> **TASK ITEM**
Set down the records again. Every word and mark must match exactly.

> **PROVIDED ENTRIES**
=== Begin Enclosure ===
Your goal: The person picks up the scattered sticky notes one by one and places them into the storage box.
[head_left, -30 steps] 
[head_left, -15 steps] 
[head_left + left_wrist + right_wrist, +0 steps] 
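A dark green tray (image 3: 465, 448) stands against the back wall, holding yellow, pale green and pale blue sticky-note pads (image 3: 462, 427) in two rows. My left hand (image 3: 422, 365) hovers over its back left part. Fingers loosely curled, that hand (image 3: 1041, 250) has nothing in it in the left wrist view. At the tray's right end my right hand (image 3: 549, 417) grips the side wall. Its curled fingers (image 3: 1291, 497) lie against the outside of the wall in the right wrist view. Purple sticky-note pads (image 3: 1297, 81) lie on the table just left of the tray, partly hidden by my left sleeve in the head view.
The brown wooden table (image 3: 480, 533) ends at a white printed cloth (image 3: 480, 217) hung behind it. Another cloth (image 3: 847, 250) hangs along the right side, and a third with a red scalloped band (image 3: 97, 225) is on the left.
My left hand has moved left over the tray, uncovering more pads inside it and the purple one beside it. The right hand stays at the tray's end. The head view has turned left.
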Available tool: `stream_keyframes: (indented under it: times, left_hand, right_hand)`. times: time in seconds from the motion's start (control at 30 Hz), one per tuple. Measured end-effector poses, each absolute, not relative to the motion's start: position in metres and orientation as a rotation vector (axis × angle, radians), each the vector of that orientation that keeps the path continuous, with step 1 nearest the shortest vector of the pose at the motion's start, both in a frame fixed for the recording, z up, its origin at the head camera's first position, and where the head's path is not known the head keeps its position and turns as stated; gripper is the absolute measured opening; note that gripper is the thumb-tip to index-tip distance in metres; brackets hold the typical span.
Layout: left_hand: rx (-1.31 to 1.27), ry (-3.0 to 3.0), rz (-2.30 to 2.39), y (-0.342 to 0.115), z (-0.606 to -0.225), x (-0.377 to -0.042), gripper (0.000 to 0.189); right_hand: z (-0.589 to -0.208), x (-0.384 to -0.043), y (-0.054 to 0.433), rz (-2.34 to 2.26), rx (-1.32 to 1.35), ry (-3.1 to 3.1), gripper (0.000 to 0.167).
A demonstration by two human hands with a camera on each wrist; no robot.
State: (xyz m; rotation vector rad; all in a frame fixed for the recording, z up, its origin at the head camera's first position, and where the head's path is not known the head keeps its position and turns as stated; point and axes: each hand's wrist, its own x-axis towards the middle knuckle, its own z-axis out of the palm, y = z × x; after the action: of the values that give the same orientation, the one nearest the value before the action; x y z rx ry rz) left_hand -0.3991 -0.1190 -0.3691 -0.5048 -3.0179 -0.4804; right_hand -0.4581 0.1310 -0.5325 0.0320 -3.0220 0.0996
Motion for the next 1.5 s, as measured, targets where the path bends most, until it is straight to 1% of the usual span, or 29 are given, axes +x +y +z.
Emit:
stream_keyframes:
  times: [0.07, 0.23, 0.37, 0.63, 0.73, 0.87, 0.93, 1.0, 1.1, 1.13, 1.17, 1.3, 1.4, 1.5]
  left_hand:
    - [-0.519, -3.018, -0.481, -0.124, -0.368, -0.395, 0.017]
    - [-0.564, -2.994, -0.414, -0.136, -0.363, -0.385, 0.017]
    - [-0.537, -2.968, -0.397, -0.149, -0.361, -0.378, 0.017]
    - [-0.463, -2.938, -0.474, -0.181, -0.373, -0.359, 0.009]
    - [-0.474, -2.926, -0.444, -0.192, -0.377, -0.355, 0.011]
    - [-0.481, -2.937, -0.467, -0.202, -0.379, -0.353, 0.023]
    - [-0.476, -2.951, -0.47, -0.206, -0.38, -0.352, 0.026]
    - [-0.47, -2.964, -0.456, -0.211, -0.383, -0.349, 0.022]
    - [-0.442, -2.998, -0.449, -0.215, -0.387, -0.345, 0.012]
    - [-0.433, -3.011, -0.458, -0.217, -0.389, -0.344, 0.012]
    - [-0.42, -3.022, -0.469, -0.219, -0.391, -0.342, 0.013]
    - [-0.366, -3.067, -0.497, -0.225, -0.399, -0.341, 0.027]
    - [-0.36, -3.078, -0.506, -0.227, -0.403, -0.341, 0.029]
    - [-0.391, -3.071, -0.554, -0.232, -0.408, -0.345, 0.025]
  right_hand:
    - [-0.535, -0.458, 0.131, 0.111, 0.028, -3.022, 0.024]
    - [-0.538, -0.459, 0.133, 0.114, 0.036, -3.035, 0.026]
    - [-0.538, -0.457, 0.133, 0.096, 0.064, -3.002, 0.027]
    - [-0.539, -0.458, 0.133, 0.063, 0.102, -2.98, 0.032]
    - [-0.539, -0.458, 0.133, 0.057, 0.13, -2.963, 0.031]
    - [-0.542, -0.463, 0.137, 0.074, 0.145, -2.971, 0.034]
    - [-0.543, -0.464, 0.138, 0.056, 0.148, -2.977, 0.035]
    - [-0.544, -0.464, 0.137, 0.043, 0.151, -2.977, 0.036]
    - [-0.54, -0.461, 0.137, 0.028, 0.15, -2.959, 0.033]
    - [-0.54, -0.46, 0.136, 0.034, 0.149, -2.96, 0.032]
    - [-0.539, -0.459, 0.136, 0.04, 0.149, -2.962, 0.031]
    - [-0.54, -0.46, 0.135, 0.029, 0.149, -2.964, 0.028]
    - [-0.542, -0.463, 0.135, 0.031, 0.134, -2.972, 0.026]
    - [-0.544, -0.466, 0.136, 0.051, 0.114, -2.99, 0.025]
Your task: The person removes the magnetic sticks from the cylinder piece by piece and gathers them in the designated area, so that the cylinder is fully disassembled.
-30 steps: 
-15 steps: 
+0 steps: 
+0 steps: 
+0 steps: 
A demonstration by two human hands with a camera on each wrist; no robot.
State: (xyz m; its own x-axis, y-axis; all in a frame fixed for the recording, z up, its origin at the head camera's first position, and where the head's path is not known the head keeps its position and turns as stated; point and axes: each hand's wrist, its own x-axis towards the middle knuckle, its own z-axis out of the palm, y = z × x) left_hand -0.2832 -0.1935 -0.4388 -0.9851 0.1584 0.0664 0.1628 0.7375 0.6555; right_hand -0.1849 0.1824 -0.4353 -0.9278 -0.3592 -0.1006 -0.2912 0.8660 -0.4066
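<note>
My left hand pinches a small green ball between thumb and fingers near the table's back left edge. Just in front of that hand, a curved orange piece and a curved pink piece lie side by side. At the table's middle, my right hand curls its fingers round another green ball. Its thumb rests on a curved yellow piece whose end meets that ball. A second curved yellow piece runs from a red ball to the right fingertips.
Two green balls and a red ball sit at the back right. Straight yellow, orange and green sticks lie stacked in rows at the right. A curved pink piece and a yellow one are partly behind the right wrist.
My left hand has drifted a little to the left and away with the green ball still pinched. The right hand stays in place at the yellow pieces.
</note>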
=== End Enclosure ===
> **RESPONSE AREA**
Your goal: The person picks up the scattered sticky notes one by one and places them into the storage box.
[head_left, -30 steps] 
[head_left, -15 steps] 
[head_left + left_wrist + right_wrist, +0 steps] 
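A dark green tray (image 3: 465, 448) stands against the back wall, holding yellow, pale green and pale blue sticky-note pads (image 3: 462, 427) in two rows. My left hand (image 3: 422, 365) hovers over its back left part. Fingers loosely curled, that hand (image 3: 1041, 250) has nothing in it in the left wrist view. At the tray's right end my right hand (image 3: 549, 417) grips the side wall. Its curled fingers (image 3: 1291, 497) lie against the outside of the wall in the right wrist view. Purple sticky-note pads (image 3: 1297, 81) lie on the table just left of the tray, partly hidden by my left sleeve in the head view.
The brown wooden table (image 3: 480, 533) ends at a white printed cloth (image 3: 480, 217) hung behind it. Another cloth (image 3: 847, 250) hangs along the right side, and a third with a red scalloped band (image 3: 97, 225) is on the left.
My left hand has moved left over the tray, uncovering more pads inside it and the purple one beside it. The right hand stays at the tray's end. The head view has turned left.
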Available tool: `stream_keyframes: (indented under it: times, left_hand, right_hand)`. times: time in seconds from the motion's start (control at 30 Hz), one per tuple. Measured end-effector poses, each absolute, not relative to the motion's start: position in metres and orientation as a rotation vector (axis × angle, radians), each the vector of that orientation that keeps the path continuous, with step 1 nearest the shortest vector of the pose at the motion's start, both in a frame fixed for the recording, z up, its origin at the head camera's first position, and where the head's path is not known the head keeps its position and turns as stated; gripper is the absolute measured opening; note that gripper is the thumb-tip to index-tip distance in metres; brackets hold the typical span.
Layout: left_hand: rx (-1.31 to 1.27), ry (-3.0 to 3.0), rz (-2.30 to 2.39), y (-0.342 to 0.115), z (-0.606 to -0.225), x (-0.377 to -0.042), gripper (0.000 to 0.189); right_hand: z (-0.589 to -0.208), x (-0.384 to -0.043), y (-0.054 to 0.433), rz (-2.34 to 2.26), rx (-1.32 to 1.35), ry (-3.1 to 3.1), gripper (0.000 to 0.167).
A demonstration by two human hands with a camera on each wrist; no robot.
State: (xyz m; rotation vector rad; all in a frame fixed for the recording, z up, its origin at the head camera's first position, and where the head's path is not known the head keeps its position and turns as stated; point and axes: each hand's wrist, its own x-axis towards the middle knuckle, its own z-axis out of the palm, y = z × x; after the action: of the values that give the same orientation, the one nearest the value before the action; x y z rx ry rz) left_hand -0.3991 -0.1190 -0.3691 -0.5048 -3.0179 -0.4804; right_hand -0.4581 0.1310 -0.5325 0.0320 -3.0220 0.0996
Motion for the next 1.5 s, as measured, targets where the path bends most, until it is straight to 1% of the usual span, or 29 are given, axes +x +y +z.
Emit:
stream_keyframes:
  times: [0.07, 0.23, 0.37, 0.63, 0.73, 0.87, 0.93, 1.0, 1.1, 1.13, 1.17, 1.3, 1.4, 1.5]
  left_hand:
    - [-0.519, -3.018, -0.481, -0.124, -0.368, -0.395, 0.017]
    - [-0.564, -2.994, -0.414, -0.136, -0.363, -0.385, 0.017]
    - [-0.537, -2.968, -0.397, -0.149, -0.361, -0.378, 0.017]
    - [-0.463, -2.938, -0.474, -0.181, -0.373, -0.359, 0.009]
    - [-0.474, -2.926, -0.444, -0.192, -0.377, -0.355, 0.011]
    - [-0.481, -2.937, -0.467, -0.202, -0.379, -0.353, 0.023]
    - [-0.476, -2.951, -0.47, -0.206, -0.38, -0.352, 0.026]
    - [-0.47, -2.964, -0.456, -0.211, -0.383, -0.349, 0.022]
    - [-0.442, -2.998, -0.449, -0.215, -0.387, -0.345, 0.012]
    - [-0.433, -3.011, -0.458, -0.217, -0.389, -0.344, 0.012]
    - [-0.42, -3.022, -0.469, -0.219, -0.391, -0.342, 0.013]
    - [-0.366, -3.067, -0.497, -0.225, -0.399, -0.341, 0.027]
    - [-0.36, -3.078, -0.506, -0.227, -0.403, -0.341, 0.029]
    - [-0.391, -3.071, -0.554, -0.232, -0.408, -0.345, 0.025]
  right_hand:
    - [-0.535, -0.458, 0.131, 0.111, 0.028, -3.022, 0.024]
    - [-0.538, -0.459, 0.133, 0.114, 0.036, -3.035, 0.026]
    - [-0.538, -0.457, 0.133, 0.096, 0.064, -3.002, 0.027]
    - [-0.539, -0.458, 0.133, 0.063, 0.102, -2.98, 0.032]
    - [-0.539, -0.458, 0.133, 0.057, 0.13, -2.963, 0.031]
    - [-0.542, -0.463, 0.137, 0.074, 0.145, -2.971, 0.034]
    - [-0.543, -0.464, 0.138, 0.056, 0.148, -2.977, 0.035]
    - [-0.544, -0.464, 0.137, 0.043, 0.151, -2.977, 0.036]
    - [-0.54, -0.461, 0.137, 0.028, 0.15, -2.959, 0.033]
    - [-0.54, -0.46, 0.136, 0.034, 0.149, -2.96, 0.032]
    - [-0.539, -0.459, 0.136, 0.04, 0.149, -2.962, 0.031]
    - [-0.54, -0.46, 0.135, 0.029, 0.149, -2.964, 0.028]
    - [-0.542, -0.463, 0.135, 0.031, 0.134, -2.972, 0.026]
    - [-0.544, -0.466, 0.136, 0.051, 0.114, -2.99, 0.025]
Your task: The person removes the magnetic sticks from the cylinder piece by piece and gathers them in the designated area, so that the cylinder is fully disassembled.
-30 steps: 
-15 steps: 
+0 steps: 
+0 steps: 
+0 steps: 
A demonstration by two human hands with a camera on each wrist; no robot.
State: (xyz m; its own x-axis, y-axis; all in a frame fixed for the recording, z up, its origin at the head camera's first position, and where the head's path is not known the head keeps its position and turns as stated; point and axes: each hand's wrist, its own x-axis towards the middle knuckle, its own z-axis out of the palm, y = z × x) left_hand -0.2832 -0.1935 -0.4388 -0.9851 0.1584 0.0664 0.1628 0.7375 0.6555; right_hand -0.1849 0.1824 -0.4353 -0.9278 -0.3592 -0.1006 -0.2912 0.8660 -0.4066
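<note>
My left hand pinches a small green ball between thumb and fingers near the table's back left edge. Just in front of that hand, a curved orange piece and a curved pink piece lie side by side. At the table's middle, my right hand curls its fingers round another green ball. Its thumb rests on a curved yellow piece whose end meets that ball. A second curved yellow piece runs from a red ball to the right fingertips.
Two green balls and a red ball sit at the back right. Straight yellow, orange and green sticks lie stacked in rows at the right. A curved pink piece and a yellow one are partly behind the right wrist.
My left hand has drifted a little to the left and away with the green ball still pinched. The right hand stays in place at the yellow pieces.
</note>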

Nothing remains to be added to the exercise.